In accordance with a further embodiment, a method of encoding an audio bitstream at an encoder includes encoding an original low band signal at the encoder by using a closed loop analysis-by-synthesis approach to obtain a coded low band signal, encoding an original high band signal at the encoder by using an open loop energy matching approach to obtain coded high band energy envelopes, comparing an energy of the coded low band signal with an energy of a corresponding original low band signal, and generating an indication flag that indicates whether an energy envelope perceptual correction is needed based on comparing the energy. The method further includes calculating high band energy envelopes of the original high band signal at the encoder, applying energy envelope perceptual correction by reducing amplitudes of the high band energy envelopes if the indication flag is true, encoding the high band energy envelopes after applying the energy envelope perceptual correction at the encoder by using an open loop energy matching to obtain coded high band energy envelopes, electronically transmitting the coded low band signal, and the coded high band energy envelopes.

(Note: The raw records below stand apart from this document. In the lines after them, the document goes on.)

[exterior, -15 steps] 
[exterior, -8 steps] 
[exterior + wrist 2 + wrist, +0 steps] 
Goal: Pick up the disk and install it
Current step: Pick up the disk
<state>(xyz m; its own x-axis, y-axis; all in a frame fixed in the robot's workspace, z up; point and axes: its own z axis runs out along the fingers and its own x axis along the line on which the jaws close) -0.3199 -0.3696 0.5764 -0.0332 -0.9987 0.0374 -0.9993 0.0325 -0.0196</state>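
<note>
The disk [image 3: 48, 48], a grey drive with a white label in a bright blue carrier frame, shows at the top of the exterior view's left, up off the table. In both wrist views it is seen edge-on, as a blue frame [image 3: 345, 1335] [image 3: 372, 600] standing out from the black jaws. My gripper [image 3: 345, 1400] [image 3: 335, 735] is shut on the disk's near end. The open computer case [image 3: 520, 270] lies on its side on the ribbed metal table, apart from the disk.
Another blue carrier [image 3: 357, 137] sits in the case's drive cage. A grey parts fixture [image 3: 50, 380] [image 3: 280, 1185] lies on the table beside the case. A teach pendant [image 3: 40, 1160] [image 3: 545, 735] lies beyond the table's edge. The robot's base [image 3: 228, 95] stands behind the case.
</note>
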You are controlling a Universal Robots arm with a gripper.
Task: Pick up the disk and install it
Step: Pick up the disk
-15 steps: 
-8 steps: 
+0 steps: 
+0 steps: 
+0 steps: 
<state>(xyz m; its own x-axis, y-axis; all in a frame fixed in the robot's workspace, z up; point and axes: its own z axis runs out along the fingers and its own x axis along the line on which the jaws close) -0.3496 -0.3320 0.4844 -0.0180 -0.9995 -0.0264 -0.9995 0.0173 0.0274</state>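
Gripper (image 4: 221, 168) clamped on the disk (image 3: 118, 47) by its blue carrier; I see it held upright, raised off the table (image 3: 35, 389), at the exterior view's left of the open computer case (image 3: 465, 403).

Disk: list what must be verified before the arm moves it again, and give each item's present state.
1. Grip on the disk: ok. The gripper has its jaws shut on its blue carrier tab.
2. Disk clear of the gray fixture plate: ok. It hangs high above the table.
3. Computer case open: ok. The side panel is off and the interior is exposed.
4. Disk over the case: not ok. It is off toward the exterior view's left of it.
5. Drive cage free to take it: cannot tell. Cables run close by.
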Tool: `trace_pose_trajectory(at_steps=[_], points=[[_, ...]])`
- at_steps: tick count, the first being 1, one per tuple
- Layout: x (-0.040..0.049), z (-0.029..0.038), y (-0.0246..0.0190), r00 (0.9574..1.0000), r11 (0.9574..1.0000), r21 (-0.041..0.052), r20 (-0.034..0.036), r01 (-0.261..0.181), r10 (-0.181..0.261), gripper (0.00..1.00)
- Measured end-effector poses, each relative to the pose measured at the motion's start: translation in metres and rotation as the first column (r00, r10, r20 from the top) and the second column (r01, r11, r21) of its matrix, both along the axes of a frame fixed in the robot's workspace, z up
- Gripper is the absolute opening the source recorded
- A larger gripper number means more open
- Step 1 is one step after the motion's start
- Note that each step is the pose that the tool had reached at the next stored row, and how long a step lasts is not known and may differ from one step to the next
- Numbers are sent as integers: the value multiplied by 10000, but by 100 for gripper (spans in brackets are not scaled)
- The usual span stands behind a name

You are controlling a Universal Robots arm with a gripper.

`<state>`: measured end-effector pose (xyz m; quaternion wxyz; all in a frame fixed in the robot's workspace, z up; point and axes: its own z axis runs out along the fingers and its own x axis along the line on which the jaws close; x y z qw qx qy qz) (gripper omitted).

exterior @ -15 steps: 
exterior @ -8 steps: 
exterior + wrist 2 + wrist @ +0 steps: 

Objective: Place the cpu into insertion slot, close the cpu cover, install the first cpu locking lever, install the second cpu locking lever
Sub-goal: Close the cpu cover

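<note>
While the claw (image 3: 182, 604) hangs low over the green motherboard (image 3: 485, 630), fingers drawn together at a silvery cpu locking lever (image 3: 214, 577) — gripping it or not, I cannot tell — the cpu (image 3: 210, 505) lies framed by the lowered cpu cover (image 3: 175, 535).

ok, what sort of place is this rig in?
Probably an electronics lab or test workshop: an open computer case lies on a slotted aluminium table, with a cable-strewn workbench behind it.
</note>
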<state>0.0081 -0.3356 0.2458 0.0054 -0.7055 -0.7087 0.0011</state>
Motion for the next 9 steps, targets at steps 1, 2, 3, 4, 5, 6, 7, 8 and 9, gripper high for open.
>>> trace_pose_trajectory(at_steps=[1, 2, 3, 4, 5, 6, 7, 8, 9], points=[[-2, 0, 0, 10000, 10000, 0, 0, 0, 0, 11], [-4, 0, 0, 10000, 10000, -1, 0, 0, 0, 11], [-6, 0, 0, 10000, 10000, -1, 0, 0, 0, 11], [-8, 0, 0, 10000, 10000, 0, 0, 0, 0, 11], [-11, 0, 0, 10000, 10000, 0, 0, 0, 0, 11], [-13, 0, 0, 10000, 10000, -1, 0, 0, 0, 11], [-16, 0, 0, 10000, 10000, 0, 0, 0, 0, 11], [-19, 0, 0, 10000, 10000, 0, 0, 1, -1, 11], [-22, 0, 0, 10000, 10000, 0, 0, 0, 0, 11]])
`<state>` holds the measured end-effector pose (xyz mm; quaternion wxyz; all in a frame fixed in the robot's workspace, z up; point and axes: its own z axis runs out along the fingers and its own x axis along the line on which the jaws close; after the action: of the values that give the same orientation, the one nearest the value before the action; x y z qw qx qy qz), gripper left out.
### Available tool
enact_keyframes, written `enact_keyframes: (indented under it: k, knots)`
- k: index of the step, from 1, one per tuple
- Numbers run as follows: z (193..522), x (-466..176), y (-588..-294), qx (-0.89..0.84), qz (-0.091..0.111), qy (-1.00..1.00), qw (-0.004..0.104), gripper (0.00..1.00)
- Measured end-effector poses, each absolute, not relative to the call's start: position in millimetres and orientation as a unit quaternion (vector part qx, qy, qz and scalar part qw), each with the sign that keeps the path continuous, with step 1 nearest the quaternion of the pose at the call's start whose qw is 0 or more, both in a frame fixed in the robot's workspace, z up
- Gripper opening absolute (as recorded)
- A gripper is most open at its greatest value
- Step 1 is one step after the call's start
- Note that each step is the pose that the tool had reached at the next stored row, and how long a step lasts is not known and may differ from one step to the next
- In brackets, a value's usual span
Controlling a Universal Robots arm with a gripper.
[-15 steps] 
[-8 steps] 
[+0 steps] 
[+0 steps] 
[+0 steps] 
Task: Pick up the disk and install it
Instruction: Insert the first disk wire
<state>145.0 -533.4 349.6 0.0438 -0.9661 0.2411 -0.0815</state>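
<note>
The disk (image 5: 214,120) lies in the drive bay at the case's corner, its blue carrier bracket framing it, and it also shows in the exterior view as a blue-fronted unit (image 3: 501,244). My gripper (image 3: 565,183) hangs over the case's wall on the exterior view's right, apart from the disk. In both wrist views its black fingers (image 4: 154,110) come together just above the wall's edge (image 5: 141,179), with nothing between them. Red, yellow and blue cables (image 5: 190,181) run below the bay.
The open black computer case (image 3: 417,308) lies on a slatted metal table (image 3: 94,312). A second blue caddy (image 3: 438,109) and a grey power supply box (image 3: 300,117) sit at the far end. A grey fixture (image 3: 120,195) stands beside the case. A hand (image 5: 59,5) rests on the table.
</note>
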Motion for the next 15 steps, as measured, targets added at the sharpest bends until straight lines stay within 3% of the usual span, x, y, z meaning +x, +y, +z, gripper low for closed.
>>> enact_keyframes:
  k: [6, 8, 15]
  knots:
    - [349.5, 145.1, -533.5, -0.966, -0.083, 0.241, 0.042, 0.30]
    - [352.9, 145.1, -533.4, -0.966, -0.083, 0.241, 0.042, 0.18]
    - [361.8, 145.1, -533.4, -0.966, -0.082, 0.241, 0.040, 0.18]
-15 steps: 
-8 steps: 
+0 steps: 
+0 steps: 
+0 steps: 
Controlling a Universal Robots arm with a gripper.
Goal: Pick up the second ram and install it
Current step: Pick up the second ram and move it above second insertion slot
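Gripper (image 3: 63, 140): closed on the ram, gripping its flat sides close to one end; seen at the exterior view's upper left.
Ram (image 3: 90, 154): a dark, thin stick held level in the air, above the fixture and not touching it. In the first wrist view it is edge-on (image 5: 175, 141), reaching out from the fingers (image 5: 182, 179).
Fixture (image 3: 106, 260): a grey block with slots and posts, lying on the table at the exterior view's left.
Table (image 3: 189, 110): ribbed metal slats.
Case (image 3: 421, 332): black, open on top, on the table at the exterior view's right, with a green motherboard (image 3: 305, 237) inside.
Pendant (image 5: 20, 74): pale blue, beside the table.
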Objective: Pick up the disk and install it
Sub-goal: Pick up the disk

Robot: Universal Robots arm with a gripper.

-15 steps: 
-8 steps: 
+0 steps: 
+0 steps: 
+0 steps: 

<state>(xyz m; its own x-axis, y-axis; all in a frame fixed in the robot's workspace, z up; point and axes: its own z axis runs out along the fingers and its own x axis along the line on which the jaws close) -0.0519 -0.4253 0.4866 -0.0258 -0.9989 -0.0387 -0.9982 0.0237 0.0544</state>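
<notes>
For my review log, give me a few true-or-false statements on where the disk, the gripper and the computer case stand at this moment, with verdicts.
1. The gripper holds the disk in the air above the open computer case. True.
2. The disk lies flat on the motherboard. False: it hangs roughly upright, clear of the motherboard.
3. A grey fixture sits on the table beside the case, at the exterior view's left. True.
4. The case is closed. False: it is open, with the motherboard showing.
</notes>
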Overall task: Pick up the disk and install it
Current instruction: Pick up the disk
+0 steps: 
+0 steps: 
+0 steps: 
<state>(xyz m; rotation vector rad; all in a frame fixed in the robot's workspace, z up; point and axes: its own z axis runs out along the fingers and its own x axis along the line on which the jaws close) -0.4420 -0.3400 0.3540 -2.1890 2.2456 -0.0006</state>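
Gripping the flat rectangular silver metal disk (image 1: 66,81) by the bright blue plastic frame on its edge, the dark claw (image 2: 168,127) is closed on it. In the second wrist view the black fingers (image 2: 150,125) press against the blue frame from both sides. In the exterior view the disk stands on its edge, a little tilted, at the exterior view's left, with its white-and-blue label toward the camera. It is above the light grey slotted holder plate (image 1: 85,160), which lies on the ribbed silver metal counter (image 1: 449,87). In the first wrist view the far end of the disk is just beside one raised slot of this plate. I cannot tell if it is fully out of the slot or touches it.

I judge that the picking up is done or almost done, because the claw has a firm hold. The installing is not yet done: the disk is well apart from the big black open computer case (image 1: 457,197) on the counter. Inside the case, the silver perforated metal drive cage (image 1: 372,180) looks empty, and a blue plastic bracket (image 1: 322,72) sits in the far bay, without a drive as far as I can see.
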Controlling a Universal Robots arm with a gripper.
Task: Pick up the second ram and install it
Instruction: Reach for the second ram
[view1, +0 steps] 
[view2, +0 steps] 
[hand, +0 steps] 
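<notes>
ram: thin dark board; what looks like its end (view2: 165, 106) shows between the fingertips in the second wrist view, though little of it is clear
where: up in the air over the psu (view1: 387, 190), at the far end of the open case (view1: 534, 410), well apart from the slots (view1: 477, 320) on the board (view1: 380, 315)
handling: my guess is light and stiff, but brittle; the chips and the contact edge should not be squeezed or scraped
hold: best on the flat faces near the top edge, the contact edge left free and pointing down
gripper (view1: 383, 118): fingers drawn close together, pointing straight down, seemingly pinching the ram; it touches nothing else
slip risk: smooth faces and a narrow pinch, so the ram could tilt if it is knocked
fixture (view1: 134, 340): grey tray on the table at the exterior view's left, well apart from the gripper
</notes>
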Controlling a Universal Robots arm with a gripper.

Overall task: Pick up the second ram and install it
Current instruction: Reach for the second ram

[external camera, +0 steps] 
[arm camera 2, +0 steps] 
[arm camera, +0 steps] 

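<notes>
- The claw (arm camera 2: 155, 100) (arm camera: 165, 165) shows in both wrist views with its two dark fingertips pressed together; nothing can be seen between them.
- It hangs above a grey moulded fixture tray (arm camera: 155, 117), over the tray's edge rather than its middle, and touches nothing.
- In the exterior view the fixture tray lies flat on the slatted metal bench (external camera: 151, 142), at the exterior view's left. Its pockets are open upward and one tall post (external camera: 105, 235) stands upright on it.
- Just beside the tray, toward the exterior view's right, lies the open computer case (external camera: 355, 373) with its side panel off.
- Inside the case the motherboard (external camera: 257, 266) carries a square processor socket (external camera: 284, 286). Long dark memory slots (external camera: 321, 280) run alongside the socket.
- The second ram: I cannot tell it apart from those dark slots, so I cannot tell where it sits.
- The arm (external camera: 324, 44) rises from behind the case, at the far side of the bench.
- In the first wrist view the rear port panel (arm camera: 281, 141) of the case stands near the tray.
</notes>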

In accordance with a further embodiment, a system for encoding an audio signal includes a low band encoder configured to encode an original low band signal using a closed loop analysis-by-synthesis approach to obtain a coded low band signal, and a high band encoder configured to encode an original high band signal using an open loop energy matching approach to obtain coded high band energy envelopes. The system also has an energy comparison block configured to compare an energy of the coded low band signal with an energy of a corresponding original low band signal for a subframe, and generate an indication flag to indicate whether an energy envelope perceptual correction is needed for the subframe based on comparing the energy. In an embodiment, an interface block transmits the coded low band signal, the coded high band energy envelopes, and the indication flag.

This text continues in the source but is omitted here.